Saint Vincents had a plan and used it when faced with New York’s tragedy
Saint Vincents had a plan and used it when faced with New York’s tragedy
HIM department was not prepared for volume
(Editor’s note: This is the second part of an occasional series about disaster planning in the wake of Sept. 11. Articles in the January 2002 issue of Hospital Payment & Information Management focused on what HIM departments can do to fully prepare for terrorism-related disasters.)
St. Vincent Catholic Medical Centers - Saint Vincents Manhattan in New York City became one of the best-known hospitals in the country after Sept. 11. The hospital handled hundreds of victims of the disaster and fielded inquiries by thousands of family members, media, insurers, and others.
From the HIM department’s perspective, the disaster was handled by the book. The only major problem was not enough disaster records for all of the patients handled Sept. 11-13, says Dianne Chappelle, MPA, RHIA, director of health information management.
"We had 250 disaster records and we needed over 600," Chappelle recalls.
The disaster records were recreated in the event a disaster required an entirely manual system, and it involved a different registration system.
"Part of our protocol calls for HIM staff to track patients, register, and know patients’ whereabouts," Chappelle says. "And that puts some stress on our department because disasters are expected to go a certain length of time."
The department’s disaster plan was geared toward a disaster with a short duration, and no one anticipated a disaster that would last three days, Chappelle adds.
On the other hand, the disaster’s timing was optimal.
"The best time to have a disaster is at 9 a.m. because you’re fully staffed and you have other areas fully staffed too," Chappelle explains. "So our entire department did not have to be mobilized, because other departments came to assist us."
Ambulatory care and clerical staff helped the HIM staff with emergency department intakes.
Another problem concerned the way patients were routed through the hospital. In the department’s disaster plan, it was expected that patients would enter the hospital through the emergency department. Instead, patients arrived through every entrance, Chappelle says.
"That caused confusion, especially for those of us who were trying to keep track of the whereabouts of patients," Chappelle says. "As we’re going through the disaster we can’t just say, Don’t bring them here or there.’"
Although many of the patients arrived without identification and in a state of shock, there were very few patients who were not immediately identified, Chappelle says.
However, the disaster plan called for attaching identification bands to each patient, and this proved to be a problem for patients who were burned or had other kinds of injuries on their arms and legs.
"So we’re going to look to where else we could possibly put ID bands and how else to tag patients," Chappelle says.
The hospital also was expected to track emergency service workers, including police officers, fire fighters, and ambulance crews, and that proved to be difficult.
"The need to know more quickly and identify them more quickly was an issue," Chappelle says. "People wanted to know who was in the hospital and who wasn’t, and they needed the information right then."
The HIM department created a log to track emergency service workers, she adds.
Other issues the department encountered involved a duplication of records, patients listed more than once, misspellings, and demographic information gaps.

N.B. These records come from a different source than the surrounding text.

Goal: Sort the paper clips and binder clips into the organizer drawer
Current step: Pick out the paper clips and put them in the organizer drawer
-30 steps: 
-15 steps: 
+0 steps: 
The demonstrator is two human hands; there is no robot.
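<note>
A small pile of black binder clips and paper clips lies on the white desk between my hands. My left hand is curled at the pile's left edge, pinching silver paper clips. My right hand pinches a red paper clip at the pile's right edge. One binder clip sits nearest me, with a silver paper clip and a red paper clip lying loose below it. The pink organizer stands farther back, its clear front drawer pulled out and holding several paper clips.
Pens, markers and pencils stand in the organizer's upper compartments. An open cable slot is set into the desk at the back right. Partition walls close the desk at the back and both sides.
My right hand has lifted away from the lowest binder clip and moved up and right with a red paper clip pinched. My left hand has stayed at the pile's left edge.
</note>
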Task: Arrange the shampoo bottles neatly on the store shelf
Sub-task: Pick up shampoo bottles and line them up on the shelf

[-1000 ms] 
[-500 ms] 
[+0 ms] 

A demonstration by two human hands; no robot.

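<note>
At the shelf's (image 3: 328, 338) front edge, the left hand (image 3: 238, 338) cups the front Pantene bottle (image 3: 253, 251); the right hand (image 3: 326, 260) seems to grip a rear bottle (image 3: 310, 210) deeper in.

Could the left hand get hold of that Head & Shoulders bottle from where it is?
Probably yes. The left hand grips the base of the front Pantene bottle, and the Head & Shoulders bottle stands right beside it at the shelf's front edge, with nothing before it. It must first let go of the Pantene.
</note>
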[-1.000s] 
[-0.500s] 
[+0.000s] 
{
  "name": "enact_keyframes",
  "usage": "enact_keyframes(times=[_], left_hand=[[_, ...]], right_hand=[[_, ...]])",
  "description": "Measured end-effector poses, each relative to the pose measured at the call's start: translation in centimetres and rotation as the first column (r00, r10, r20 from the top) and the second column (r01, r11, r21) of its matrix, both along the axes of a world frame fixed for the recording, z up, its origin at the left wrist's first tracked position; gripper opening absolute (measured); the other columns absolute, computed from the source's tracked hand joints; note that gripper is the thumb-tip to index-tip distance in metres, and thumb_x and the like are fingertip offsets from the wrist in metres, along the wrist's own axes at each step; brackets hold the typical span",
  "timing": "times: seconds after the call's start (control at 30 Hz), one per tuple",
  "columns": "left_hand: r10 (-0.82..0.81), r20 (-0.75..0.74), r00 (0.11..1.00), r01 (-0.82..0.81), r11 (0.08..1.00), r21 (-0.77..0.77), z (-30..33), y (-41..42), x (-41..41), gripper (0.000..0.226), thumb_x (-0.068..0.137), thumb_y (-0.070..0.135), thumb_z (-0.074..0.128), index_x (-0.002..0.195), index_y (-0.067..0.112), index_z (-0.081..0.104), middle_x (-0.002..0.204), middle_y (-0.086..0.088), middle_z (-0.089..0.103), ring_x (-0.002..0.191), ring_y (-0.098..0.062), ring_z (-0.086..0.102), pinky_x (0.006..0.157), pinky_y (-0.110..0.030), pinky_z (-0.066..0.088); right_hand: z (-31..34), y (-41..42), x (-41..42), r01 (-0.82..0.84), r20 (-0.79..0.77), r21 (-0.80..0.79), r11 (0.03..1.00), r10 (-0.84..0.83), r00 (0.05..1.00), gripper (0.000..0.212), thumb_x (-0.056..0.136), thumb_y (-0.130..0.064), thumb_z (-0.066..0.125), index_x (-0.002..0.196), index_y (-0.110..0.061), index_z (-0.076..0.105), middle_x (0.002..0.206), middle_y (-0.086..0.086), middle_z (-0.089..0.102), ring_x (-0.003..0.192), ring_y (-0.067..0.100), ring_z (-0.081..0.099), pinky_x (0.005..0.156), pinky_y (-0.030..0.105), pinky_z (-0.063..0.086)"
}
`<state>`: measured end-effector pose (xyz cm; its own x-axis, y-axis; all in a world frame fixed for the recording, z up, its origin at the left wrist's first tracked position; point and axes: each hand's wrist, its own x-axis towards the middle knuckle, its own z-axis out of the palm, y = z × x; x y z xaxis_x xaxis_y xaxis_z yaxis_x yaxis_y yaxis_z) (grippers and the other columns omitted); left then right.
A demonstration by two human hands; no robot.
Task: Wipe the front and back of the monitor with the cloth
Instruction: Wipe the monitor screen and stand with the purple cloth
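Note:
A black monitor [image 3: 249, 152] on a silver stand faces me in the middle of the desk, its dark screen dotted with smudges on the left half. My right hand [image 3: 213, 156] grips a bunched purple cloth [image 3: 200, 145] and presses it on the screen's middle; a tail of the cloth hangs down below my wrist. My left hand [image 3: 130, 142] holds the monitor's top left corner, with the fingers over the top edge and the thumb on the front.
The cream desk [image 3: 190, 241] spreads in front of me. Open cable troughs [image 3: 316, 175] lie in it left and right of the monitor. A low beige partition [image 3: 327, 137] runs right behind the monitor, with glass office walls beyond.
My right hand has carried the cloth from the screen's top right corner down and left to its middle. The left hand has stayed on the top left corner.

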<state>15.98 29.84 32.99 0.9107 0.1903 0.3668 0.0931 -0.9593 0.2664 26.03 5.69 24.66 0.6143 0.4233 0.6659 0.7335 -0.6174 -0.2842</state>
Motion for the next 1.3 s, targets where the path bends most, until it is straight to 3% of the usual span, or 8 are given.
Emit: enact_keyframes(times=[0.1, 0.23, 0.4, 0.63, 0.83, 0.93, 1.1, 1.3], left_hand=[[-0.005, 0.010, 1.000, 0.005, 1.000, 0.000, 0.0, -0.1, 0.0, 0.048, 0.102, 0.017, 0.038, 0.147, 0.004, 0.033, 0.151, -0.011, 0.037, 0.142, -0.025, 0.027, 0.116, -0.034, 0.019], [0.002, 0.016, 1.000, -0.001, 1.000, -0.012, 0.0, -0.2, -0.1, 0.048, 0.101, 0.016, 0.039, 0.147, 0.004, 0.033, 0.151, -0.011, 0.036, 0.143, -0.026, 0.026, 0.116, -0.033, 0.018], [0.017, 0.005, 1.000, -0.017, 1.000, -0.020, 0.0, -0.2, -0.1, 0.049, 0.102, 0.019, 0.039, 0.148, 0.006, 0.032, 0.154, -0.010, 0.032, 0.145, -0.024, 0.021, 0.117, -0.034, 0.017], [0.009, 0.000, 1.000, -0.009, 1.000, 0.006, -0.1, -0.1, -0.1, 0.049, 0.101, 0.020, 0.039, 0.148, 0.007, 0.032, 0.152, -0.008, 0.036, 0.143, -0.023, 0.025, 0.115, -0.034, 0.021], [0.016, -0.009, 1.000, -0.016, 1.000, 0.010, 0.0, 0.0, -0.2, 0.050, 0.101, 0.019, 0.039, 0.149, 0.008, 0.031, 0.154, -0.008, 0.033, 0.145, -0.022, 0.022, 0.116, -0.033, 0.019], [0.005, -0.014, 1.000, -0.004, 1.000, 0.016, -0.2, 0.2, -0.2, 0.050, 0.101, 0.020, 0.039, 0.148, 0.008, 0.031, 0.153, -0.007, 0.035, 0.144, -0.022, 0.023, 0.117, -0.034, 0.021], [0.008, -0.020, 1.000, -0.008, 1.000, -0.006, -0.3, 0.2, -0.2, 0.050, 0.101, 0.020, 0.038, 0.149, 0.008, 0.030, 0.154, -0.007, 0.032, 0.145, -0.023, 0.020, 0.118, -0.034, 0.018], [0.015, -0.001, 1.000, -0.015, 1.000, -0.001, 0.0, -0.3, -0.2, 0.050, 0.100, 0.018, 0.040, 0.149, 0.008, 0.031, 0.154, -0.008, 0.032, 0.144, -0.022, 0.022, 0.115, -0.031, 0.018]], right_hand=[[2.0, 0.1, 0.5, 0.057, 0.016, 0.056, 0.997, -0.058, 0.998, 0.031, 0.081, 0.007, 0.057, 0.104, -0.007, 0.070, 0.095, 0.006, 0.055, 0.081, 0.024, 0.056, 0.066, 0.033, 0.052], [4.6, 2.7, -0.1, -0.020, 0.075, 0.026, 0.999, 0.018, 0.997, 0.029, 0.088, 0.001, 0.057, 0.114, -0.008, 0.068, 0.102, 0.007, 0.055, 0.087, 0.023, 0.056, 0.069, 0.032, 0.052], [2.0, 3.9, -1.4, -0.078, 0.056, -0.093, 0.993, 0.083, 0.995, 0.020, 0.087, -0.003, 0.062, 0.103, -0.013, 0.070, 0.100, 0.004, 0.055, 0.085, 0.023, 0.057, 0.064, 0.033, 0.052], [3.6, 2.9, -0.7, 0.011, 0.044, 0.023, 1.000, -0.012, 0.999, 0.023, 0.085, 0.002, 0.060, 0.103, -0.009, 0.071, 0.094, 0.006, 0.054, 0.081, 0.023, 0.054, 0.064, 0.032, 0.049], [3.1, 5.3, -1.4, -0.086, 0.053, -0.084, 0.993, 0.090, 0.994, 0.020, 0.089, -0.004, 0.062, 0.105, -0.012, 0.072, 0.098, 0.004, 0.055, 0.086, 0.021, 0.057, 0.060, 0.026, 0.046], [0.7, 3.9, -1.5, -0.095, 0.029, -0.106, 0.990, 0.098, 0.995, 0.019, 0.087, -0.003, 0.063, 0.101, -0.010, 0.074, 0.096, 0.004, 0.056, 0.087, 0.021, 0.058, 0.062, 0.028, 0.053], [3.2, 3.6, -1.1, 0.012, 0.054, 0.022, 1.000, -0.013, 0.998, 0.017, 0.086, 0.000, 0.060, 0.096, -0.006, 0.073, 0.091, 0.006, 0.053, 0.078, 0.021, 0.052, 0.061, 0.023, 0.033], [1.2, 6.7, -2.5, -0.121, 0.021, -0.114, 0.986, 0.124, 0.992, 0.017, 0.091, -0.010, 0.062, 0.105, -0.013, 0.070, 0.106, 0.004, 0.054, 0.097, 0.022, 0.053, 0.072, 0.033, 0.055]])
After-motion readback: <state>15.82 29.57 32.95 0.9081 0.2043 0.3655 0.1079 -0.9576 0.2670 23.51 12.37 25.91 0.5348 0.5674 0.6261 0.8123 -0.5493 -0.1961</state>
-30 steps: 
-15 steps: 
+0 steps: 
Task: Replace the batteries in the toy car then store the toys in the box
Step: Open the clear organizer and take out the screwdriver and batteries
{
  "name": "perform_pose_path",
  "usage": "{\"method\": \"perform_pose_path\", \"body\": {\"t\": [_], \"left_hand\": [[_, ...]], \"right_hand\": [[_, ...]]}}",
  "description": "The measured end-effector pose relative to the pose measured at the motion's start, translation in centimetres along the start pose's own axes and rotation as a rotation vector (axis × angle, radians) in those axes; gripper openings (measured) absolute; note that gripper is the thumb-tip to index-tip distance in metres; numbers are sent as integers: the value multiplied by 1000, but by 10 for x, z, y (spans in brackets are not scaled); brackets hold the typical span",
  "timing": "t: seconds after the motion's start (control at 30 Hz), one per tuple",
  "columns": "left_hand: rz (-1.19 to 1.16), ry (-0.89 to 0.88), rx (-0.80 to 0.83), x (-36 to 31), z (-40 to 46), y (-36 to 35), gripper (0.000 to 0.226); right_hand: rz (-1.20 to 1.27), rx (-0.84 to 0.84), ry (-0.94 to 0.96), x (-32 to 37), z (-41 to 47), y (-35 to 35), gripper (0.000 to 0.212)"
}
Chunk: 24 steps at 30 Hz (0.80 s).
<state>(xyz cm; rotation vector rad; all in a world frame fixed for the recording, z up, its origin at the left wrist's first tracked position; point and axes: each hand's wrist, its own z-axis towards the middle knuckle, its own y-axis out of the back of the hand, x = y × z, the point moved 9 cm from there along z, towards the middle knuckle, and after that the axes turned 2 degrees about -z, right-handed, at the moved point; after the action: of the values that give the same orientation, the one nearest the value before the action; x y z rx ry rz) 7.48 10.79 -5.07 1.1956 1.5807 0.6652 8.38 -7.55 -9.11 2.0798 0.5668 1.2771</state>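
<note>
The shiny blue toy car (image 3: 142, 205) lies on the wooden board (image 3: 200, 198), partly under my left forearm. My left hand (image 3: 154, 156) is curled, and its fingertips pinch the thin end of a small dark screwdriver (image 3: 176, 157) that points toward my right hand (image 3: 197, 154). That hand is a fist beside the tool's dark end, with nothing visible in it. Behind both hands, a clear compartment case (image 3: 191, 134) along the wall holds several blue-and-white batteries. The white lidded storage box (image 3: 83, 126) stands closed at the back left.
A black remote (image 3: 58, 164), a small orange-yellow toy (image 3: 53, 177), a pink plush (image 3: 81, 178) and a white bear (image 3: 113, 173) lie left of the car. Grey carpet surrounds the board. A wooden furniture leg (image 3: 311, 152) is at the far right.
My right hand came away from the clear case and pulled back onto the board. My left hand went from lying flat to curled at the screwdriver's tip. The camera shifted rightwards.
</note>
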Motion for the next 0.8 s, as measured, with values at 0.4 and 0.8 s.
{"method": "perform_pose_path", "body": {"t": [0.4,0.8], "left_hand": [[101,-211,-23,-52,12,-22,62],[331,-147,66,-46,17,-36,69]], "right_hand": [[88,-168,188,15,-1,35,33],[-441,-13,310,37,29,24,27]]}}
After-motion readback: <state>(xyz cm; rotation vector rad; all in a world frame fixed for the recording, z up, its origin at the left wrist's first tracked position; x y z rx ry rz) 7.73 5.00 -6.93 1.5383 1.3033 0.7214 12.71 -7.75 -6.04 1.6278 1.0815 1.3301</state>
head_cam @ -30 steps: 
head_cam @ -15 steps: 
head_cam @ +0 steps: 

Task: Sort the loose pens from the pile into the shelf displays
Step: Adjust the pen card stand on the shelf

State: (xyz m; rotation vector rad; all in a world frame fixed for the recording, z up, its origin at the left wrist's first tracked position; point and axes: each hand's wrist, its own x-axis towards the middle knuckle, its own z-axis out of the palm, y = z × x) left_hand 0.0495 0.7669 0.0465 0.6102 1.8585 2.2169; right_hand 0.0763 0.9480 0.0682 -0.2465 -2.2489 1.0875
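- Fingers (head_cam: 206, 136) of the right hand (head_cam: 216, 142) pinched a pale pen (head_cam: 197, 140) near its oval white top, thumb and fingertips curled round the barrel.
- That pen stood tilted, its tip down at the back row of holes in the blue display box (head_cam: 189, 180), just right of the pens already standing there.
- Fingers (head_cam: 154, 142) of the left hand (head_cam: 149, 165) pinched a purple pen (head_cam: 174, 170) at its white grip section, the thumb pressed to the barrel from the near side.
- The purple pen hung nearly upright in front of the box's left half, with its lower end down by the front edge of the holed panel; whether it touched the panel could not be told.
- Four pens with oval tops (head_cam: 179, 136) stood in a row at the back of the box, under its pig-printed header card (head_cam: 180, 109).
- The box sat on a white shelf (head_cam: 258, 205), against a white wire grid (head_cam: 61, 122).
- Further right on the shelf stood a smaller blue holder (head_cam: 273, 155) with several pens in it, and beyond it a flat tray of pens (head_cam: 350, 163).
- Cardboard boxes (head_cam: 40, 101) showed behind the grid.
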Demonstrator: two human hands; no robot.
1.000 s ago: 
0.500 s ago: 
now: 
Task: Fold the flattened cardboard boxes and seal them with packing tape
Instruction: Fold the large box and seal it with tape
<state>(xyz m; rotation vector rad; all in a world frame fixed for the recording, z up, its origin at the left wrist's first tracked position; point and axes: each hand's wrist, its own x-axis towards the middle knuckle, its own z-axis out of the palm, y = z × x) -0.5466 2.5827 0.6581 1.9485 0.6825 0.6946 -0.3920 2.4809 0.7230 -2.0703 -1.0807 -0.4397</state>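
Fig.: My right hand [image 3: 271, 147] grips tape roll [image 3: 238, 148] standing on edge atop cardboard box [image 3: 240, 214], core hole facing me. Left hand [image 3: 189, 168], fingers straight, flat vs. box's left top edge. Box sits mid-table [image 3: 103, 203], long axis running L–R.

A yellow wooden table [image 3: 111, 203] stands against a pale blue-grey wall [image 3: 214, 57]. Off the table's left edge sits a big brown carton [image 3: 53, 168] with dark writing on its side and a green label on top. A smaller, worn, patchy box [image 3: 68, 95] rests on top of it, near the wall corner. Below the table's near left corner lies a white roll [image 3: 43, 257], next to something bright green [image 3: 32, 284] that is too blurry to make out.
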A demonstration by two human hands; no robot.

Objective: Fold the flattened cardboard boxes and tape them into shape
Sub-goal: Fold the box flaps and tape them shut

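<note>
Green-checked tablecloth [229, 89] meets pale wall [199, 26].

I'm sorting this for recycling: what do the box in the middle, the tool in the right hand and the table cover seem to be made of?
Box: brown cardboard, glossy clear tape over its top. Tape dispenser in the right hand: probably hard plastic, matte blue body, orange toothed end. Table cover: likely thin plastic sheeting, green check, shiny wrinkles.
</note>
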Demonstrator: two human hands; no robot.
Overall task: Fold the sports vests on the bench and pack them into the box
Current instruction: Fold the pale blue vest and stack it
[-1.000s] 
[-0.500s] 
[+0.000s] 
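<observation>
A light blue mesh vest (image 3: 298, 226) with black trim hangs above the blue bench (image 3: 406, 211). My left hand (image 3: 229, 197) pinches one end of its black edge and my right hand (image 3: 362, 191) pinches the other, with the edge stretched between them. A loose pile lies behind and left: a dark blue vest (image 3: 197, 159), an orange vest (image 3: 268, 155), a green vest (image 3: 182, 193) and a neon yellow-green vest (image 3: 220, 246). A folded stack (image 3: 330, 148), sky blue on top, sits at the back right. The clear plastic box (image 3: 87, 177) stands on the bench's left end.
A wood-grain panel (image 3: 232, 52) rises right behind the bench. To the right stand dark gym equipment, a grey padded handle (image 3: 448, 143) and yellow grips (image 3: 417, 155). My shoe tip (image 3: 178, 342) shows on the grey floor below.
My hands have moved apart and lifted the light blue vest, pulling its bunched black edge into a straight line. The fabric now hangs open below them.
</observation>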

"We were making modifications as we went along, but we couldn’t sit down to address the problem on that day," Chappelle says.
Many patients were hysterical upon admittance and were unable to provide the necessary information. Taking this problem into account, the department has revised the disaster plan to call for obtaining demographic and some other pertinent information at discharge, instead of when patients are admitted, Chappelle says.
"The registration process will continue throughout the disaster mode, resuming later when patients are much calmer," Chappelle says.
Since the week of the disaster, there have been many requests from the city’s health departments that want to know how patients were treated, what services were provided, and the outcomes. The health department is looking at the types of injuries and whether anything biological, nuclear, or chemical was involved, and this has required HIM staff to retrieve medical records and make them available to public health officials, Chappelle says.
"Another major impact is how a disaster impacts your staff," Chappelle says. "People were very upset and distraught, and this is a city where everyone travels by mass transit, so people are worried about taking mass transit and having it available during off times."
Because some of the city’s subway lines were shut down, some staff had trouble getting in to work in the first days after the disaster. This meant rescheduling and finding staff to fill in when those who lived in outer boroughs were unable to make it to work.
In the weeks afterward, the hospital offered employees counseling services, stress management, acupuncture sessions, and handouts about what to expect and what’s normal to experience after a disaster.
"At first, people come in and go through the motions and productivity is down, but it eventually gets back up," Chappelle says. "It wasn’t such a problem that we couldn’t do our billing or coding or releasing information, but there was a different mood in the city."
In retrospect, the HIM department did a good job of handling the disaster, Chappelle says. "Thank goodness we had a disaster plan that worked very well."